Write out exactly the lines that run from the one containing "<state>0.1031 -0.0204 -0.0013" to the end of the entries below, with both end lines included.

[Stored records]
__________________________________________________

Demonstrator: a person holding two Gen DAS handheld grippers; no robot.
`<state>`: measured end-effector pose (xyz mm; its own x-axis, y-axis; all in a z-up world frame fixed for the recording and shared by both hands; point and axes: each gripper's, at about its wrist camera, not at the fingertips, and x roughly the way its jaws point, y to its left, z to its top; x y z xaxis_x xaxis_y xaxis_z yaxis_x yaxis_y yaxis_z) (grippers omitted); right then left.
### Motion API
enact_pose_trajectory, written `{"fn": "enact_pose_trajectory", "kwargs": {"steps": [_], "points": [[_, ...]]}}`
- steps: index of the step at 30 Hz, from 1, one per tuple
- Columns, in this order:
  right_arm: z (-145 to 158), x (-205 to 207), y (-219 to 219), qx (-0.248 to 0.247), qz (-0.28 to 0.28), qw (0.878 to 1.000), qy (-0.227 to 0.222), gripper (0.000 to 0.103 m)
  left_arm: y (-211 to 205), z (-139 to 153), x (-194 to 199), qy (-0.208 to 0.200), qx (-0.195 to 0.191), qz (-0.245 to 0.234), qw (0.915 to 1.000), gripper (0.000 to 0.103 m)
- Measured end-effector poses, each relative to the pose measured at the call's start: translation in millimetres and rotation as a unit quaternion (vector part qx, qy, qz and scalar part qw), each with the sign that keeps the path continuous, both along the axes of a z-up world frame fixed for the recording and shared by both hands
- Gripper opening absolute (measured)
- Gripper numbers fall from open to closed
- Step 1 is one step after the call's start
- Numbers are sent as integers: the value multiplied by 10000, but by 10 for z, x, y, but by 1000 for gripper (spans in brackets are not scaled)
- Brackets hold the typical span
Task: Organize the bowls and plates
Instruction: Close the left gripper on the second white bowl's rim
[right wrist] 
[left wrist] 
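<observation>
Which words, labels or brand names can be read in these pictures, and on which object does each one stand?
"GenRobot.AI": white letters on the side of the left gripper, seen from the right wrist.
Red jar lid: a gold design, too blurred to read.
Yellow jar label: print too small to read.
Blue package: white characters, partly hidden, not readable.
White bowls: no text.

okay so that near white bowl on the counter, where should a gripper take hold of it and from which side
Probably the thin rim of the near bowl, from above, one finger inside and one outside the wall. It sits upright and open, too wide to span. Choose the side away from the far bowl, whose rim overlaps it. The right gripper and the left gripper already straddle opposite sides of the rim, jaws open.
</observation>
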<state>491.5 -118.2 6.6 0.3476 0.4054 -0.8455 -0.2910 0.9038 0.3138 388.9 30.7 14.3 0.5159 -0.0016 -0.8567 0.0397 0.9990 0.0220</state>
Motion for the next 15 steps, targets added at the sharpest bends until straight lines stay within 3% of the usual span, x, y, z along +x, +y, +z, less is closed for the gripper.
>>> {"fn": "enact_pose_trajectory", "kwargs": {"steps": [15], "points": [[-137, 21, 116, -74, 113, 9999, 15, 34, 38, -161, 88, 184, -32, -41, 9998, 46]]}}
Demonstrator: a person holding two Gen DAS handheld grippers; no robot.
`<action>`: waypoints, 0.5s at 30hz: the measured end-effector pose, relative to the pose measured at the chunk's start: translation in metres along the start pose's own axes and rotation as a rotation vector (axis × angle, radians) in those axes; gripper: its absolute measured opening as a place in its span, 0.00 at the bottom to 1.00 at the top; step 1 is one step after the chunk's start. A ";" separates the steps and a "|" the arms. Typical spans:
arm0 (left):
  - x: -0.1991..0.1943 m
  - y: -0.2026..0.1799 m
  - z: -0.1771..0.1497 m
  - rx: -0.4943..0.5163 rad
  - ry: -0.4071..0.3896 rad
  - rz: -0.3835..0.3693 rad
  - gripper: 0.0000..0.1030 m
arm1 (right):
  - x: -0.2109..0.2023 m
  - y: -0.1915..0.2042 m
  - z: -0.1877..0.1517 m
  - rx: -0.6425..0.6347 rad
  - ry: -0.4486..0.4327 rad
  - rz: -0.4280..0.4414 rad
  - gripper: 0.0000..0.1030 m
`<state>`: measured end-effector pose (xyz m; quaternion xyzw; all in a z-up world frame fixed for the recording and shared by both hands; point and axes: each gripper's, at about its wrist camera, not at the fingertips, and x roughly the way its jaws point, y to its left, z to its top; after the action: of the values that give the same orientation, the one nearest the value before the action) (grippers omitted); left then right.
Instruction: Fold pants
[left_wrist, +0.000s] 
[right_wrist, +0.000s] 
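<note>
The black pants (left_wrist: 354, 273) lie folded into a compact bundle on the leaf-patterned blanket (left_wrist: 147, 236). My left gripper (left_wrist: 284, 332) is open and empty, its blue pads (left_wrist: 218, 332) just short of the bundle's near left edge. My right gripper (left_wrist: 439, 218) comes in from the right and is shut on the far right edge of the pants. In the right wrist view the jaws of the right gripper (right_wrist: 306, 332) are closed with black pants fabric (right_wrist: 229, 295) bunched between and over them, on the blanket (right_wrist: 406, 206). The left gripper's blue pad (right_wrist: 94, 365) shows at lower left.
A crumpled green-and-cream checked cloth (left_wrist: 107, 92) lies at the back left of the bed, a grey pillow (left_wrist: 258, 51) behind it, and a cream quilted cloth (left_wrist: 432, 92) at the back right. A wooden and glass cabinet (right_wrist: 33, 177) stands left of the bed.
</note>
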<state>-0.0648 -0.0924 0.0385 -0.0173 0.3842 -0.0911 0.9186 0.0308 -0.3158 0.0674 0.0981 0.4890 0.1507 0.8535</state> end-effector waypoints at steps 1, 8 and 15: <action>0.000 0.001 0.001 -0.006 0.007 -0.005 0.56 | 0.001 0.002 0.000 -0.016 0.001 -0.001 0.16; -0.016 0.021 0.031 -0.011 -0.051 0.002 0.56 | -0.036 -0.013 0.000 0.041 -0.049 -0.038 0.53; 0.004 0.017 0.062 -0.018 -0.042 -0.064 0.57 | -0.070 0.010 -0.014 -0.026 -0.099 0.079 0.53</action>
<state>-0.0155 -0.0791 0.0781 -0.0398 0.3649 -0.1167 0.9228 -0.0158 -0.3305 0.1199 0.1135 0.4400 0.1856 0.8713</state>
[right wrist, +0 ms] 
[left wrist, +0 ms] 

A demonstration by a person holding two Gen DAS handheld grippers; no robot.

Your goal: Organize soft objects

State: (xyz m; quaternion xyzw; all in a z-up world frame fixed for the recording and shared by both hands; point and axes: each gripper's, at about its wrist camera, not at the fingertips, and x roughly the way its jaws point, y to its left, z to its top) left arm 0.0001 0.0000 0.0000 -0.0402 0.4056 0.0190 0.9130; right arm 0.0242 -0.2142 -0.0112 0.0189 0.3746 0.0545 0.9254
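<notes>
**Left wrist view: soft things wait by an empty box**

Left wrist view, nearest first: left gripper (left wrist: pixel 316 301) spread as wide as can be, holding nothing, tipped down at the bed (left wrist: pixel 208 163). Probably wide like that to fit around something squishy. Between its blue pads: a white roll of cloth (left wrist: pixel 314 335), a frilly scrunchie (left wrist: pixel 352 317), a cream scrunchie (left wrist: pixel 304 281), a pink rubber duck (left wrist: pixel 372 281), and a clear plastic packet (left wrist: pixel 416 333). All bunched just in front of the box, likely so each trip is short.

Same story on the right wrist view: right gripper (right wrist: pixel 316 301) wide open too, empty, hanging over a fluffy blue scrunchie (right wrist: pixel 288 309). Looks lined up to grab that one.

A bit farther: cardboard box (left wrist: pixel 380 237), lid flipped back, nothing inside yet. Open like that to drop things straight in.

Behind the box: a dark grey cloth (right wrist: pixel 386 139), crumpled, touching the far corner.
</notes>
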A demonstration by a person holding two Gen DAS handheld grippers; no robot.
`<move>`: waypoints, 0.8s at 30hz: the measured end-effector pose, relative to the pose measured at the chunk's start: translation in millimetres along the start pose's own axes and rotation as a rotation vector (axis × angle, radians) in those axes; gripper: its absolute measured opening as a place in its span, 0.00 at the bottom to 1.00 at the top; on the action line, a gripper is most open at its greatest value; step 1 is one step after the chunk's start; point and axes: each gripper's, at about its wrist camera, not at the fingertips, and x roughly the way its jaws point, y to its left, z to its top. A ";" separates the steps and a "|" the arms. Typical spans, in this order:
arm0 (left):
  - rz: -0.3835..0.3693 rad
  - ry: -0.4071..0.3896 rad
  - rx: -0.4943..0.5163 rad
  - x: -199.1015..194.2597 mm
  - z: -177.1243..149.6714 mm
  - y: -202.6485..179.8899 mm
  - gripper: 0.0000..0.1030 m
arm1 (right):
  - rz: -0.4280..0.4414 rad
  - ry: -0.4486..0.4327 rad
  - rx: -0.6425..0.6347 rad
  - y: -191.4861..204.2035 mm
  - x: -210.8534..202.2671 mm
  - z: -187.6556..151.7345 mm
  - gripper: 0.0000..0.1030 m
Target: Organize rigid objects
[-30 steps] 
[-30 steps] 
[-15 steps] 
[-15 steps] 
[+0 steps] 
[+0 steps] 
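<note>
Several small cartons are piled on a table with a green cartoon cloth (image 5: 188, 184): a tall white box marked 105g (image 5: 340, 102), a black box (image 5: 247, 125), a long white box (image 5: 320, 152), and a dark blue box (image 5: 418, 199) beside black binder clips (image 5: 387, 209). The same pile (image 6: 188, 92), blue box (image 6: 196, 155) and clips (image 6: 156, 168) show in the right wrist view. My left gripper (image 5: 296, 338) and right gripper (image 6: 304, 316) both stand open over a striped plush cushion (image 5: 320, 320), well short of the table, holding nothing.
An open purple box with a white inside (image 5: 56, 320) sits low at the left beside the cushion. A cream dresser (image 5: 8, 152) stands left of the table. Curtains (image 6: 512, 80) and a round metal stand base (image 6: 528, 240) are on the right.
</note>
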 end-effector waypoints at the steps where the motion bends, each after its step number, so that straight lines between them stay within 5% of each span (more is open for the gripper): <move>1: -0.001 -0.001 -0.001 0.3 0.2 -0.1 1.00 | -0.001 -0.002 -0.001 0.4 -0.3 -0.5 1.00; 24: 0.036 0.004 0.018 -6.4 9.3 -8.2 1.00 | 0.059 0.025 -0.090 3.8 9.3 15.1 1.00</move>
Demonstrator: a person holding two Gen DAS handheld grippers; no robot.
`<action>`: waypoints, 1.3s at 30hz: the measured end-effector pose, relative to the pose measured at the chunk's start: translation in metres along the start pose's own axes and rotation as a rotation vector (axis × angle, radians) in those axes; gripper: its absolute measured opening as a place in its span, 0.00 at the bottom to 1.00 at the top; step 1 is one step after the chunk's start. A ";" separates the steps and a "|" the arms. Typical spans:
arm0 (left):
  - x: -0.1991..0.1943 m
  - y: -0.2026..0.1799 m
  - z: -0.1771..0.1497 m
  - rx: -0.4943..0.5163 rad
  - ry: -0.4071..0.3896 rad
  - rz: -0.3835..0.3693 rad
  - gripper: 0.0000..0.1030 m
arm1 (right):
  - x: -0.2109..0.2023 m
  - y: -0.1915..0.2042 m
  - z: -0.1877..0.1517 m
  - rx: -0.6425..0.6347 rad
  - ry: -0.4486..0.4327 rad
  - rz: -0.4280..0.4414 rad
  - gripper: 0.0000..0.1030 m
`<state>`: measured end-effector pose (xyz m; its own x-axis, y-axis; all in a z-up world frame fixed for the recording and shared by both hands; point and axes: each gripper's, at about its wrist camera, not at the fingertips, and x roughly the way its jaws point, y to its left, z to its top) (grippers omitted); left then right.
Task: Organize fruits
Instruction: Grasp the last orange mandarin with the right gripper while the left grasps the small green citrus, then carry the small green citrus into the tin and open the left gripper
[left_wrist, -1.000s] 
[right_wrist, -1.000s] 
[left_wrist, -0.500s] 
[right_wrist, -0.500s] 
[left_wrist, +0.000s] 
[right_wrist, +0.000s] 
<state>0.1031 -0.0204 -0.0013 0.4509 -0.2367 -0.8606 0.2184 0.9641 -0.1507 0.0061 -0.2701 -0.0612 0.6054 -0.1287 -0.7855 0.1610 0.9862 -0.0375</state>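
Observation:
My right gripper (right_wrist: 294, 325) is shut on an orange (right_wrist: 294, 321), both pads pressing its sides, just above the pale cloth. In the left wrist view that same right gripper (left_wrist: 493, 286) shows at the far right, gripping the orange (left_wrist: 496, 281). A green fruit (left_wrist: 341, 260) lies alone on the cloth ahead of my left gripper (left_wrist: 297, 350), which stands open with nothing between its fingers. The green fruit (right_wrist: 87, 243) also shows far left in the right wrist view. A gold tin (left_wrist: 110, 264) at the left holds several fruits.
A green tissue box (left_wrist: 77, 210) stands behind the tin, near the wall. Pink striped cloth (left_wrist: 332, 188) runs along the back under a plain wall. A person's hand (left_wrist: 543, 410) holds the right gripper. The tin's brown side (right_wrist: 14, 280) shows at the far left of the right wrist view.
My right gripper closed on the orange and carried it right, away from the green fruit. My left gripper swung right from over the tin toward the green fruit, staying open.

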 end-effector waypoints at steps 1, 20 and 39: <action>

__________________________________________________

## [EXERCISE OUTPUT]
<state>0.1031 -0.0204 -0.0013 0.4509 -0.2367 -0.8606 0.2184 0.9641 -0.1507 0.0061 -0.2701 -0.0612 0.6054 -0.1287 -0.7855 0.1610 0.9862 -0.0375</state>
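Observation:
My right gripper (right_wrist: 294, 325) is shut on an orange (right_wrist: 294, 321), both pads pressing its sides, just above the pale cloth. In the left wrist view that same right gripper (left_wrist: 493, 286) shows at the far right, gripping the orange (left_wrist: 496, 281). A green fruit (left_wrist: 341, 260) lies alone on the cloth ahead of my left gripper (left_wrist: 297, 350), which stands open with nothing between its fingers. The green fruit (right_wrist: 87, 243) also shows far left in the right wrist view. A gold tin (left_wrist: 110, 264) at the left holds several fruits.
A green tissue box (left_wrist: 77, 210) stands behind the tin, near the wall. Pink striped cloth (left_wrist: 332, 188) runs along the back under a plain wall. A person's hand (left_wrist: 543, 410) holds the right gripper. The tin's brown side (right_wrist: 14, 280) shows at the far left of the right wrist view.
My right gripper closed on the orange and carried it right, away from the green fruit. My left gripper swung right from over the tin toward the green fruit, staying open.
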
 end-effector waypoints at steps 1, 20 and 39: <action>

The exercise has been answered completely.